Before this gets downvoted into oblivion, let me explain what I'm asking.
There's a well known theorem that states the following
If $f : \mathbb{R}^n \to \mathbb{R}^m$ is a linear transformation, then $f' = f$, where $f'$ is the $m \times n $ matrix of partial derivatives of $f$ (i.e. $f'$ is the derivative of $f$)
But we know that the derivative itself is a linear transformation $f' : \mathbb{R}^n \to \mathbb{R}^m$, so if we let $g = f'$, then $g' = f'$, and since $g'$ is the second derivative of $f$ (that being $f''$), does that not imply that all second derivatives (or any $n^{th}$ derivative) of any function $f: \mathbb{R}^n \to \mathbb{R}^m$ equals the first derivative $f'$?

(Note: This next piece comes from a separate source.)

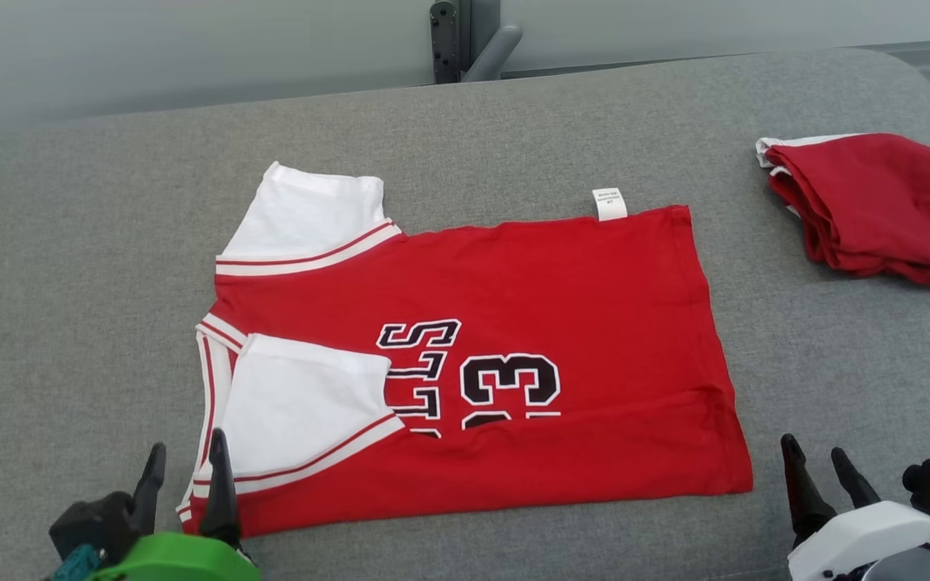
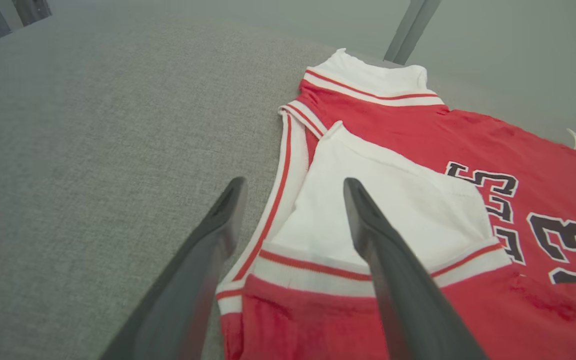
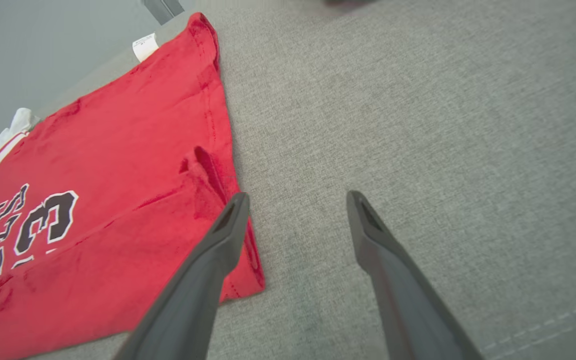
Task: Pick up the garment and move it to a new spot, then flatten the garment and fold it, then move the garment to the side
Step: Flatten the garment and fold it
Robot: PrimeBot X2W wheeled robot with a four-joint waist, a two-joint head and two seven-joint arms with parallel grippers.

This obviously cannot be the case, so there must be some error in my interpretation of this theorem. But I'm not sure what my error is. Also I apologize for asking such a silly question such as this.
You need to be careful. As DonAntonio pointed out in his comment, you should not confuse the derivative and the differential. Let $a\in \mathbb{R}^n$ and $f: \mathbb{R}^n \rightarrow \mathbb{R}^m$ be twice differentiable. Then you have
$$ df: \mathbb{R}^n \rightarrow L(\mathbb{R}^n, \mathbb{R}^m), \ a \mapsto (x\mapsto df_a x) $$
where $L(\mathbb{R}^n, \mathbb{R}^m)$ is the space of all linear maps from $\mathbb{R}^n$ to $\mathbb{R}^m$. This map is in general not linear. Take for example $n=m=1$ and $f(x)= x^3$, then you have
$$ df: \mathbb{R} \rightarrow L(\mathbb{R}, \mathbb{R}), \ a \mapsto (x\mapsto 3a^2 x).$$
Thus, $d(df)\neq df$ in general (you differentiate with respect to $a$, whereas $df_a(x)$ is only linear with respect to $x$).
On the other hand, you have that for every $a$ that $df_a$ is indeed linear and therefore $d(df_a)=df_a$.